@Morganh
I have followed the TLT multi-task classification tutorial and developed a model using opensource dataset. I am able to load the model, but when I tried to do the inference I am not getting any output from the model. Apart from that I am getting below mentioned TRTERROR. :
[TensorRT] ERROR: Parameter check failed at: engine.cpp::enqueue::451, condition: bindings != nullptr
root@ahamad:/workspace/analytics/jothi# python class_clf_trtmodel.py
Using TensorFlow backend.
2022-04-05 17:15:02.328958: I tensorflow/stream_executor/platform/default/dso_loader.cc:49] Successfully opened dynamic library libcudart.so.11.0
WARNING:tensorflow:Deprecation warnings have been disabled. Set TF_ENABLE_DEPRECATION_WARNINGS=1 to re-enable them.

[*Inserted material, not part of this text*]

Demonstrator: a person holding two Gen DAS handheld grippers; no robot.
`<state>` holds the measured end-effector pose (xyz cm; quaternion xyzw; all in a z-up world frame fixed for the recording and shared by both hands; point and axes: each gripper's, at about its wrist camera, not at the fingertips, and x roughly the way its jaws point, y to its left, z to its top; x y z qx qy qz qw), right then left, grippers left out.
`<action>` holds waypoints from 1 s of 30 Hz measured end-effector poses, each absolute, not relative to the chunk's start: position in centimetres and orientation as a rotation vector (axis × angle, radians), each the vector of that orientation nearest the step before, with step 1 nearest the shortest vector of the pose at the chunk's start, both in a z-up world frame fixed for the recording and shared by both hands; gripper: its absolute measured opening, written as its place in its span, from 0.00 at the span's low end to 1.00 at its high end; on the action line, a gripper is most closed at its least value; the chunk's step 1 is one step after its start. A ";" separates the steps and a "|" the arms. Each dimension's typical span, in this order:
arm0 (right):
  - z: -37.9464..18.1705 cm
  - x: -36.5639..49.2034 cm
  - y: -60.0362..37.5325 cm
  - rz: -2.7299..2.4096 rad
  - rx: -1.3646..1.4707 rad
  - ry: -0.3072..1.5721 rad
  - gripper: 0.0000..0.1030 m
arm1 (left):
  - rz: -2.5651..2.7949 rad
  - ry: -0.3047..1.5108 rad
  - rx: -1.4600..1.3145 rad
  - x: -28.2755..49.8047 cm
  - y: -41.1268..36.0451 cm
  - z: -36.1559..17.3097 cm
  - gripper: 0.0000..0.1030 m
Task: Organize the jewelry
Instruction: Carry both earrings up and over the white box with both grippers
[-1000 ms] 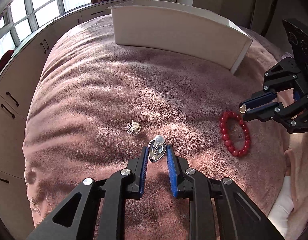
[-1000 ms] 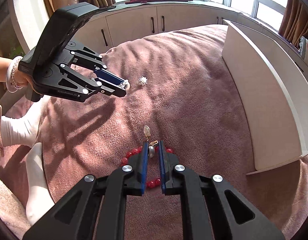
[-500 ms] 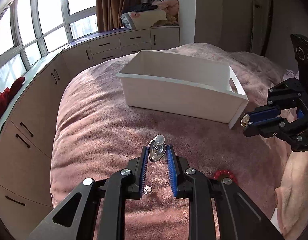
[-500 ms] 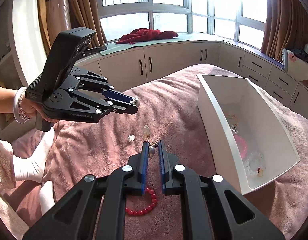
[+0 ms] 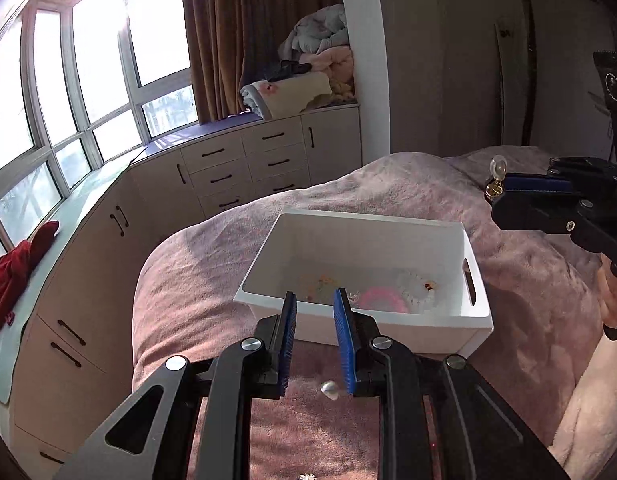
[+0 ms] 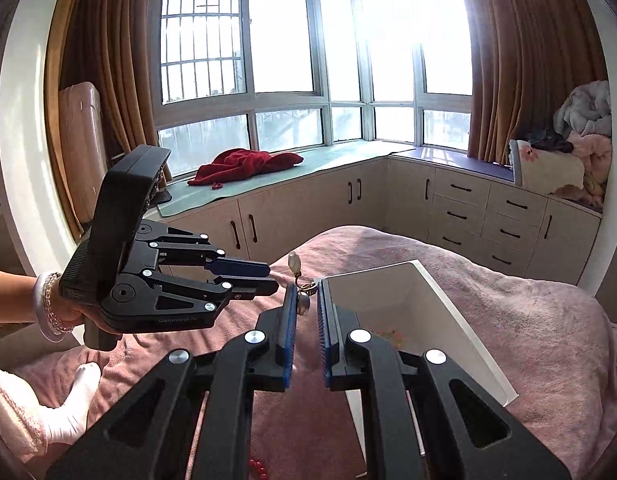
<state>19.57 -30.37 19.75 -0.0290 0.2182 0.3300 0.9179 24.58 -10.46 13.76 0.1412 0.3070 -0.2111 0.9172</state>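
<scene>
My left gripper (image 5: 314, 300) hovers just before the white bin (image 5: 360, 216), jaws a little apart with nothing at the tips. A small pearl piece (image 5: 329, 390) shows lower down between its fingers, loose by the right one; I cannot tell whether it is falling or lying on the blanket. My right gripper (image 6: 306, 290) is shut on a gold drop earring (image 6: 294, 262) with a pale stone, beside the bin's near wall (image 6: 388, 292). The left wrist view shows that gripper (image 5: 494, 196) and earring (image 5: 497, 176) above the bin's right side. The left gripper (image 6: 272, 278) shows bare tips.
The bin holds a pink bracelet (image 5: 382, 300) and a white beaded one (image 5: 416, 284). A red bead bracelet (image 6: 257, 468) and a small white brooch (image 5: 307, 477) lie on the pink blanket. Cabinets (image 5: 248, 168) line the windows. A socked foot (image 6: 68, 408) rests at the left.
Both grippers have risen and tipped up toward the bin, whose inside now shows. The silver pearl earring that stood between the left fingertips is gone from them. The right still grips its earring.
</scene>
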 end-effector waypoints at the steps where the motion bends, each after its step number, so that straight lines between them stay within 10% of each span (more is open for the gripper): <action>1: 20.1 20.0 -30.7 0.671 -0.043 0.443 0.11 | -0.431 0.623 0.291 25.0 -10.8 14.0 0.24; 14: 17.2 23.0 -33.4 0.639 0.027 0.482 0.11 | -0.449 0.751 0.286 27.7 -12.2 7.4 0.24; 30: 15.1 25.2 -36.2 0.640 0.135 0.522 0.11 | -0.467 1.049 0.271 27.3 -12.9 -7.1 0.47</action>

model dimensions: (14400,)
[TensorRT] ERROR: Parameter check failed at: engine.cpp::enqueue::451, condition: bindings[x] != nullptr
h_output, h_input [0. 0. 0. 0.] [151.061 151.061 151.061 ... 131.32 131.32 131.32 ]

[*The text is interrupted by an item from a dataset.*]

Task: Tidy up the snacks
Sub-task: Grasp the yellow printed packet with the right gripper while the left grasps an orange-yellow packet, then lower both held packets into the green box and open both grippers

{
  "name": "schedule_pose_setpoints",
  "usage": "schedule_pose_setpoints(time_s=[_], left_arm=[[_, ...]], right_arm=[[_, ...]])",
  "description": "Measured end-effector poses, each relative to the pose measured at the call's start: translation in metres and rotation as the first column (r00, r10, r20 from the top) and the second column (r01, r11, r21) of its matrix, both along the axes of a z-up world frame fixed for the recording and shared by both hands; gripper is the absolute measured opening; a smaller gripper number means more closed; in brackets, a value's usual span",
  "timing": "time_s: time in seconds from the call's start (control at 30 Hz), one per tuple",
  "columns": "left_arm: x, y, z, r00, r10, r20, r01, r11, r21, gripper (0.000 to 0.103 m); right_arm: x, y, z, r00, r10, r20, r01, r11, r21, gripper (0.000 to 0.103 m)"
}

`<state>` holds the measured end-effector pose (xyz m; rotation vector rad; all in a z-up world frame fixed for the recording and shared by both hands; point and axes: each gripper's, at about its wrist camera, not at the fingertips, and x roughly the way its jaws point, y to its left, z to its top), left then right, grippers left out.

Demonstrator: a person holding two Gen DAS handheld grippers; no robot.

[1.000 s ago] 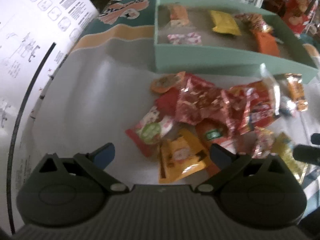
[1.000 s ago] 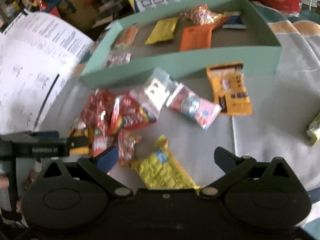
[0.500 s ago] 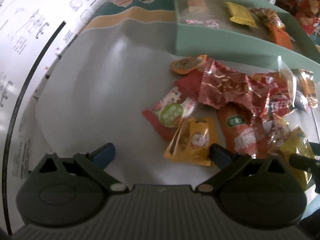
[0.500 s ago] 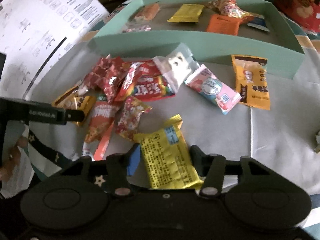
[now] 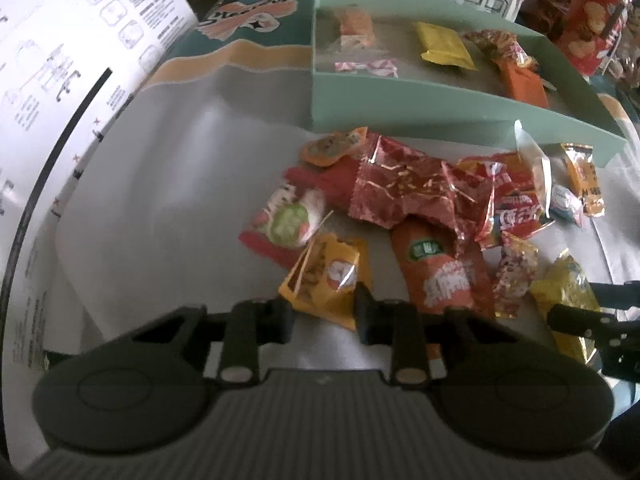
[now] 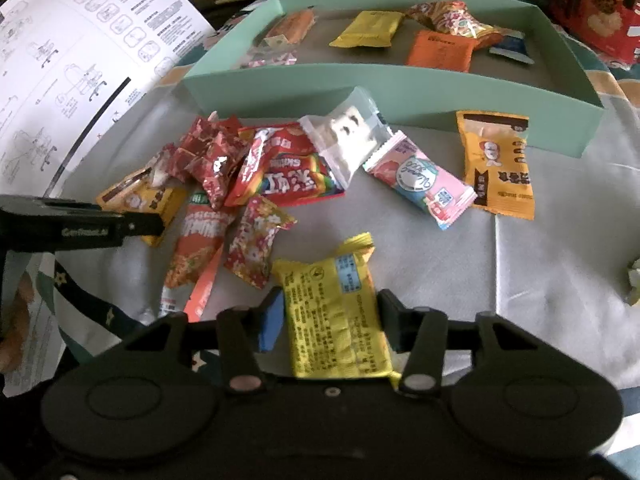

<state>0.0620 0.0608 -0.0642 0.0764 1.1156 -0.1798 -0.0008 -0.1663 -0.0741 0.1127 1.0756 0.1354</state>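
A pile of snack packets lies on a grey cloth before a mint-green tray [image 5: 400, 100] [image 6: 400, 88] that holds several snacks. My left gripper [image 5: 325, 312] is shut on the near edge of an orange-yellow packet [image 5: 328, 272], which also shows in the right wrist view [image 6: 140, 200]. My right gripper [image 6: 332, 320] is shut on a yellow packet [image 6: 332, 304] with printed text; it shows in the left wrist view [image 5: 564, 292] too. A long orange packet [image 5: 440, 268] lies between the two.
A large white instruction sheet [image 5: 60, 80] [image 6: 60, 60] curls up at the left. Red packets [image 5: 404, 184], a pink packet [image 6: 420, 176] and an orange packet [image 6: 498, 164] lie near the tray's front wall. Red boxes [image 5: 580, 20] stand behind the tray.
Both grippers have closed: the right one onto the yellow packet, then the left one onto the orange-yellow packet. Both have moved in toward the pile.
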Motion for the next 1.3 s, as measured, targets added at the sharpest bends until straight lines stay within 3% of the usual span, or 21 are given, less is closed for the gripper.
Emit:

Traceback (most recent call last):
File "class_clf_trtmodel.py", line 151, in <module>
output = classifier.predict(image)
File "class_clf_trtmodel.py", line 97, in predict
pred = self.class_mapping[np.argmax(h_output)]
KeyError: 0
Here I am sharing the script and the model file for your reference.
import os
import time
import cv2
# import matplotlib.pyplot as plt
import numpy as np
import pycuda.autoinit
import pycuda.driver as cuda
import tensorrt as trt
from PIL import Image
from keras.applications.imagenet_utils import preprocess_input
import logging
lg = logging.getLogger(__name__)
TRT_LOGGER = trt.Logger(trt.Logger.WARNING)
class HostDeviceMem(object):
def __init__(self, host_mem, device_mem):
self.host = host_mem
self.device = device_mem
def __str__(self):
return "Host:\n" + str(self.host) + "\nDevice:\n" + str(self.device)
def __repr__(self):
return self.__str__()
class TLTClfModel(object):
def __init__(self,
engine_path,
model_w=80,
model_h=60,
classid_map=None
):
self.trt_engine_path = engine_path
if "132" in engine_path:
model_w = 132
model_h = 132
self.model_w=model_w
self.model_h=model_h
self.labels = classid_map
self.output_name_0 = "base_color/Softmax"
self.output_name_1 = "category/Softmax"
self.output_name_2 = "season/Softmax"
self.task_name = ["base_color", "category", "season"]
self.class_mapping = {"base_color": {"0": "Black", "1": "Blue", "2": "Brown", "3": "Green", \
"4": "Grey", "5": "Navy Blue", "6": "Pink", "7": "Purple", "8": "Red", \
"9": "Silver", "10": "White"},
"category": {"0": "Bags", "1": "Bottomwear", "2": "Eyewear", "3": "Fragrance", \
"4": "Innerwear", "5": "Jewellery", "6": "Sandal", "7": "Shoes", "8": "Topwear", \
"9": "Watches"},
"season": {"0": "Fall", "1": "Spring", "2": "Summer", "3": "Winter"}}
self.trt_runtime = trt.Runtime(TRT_LOGGER)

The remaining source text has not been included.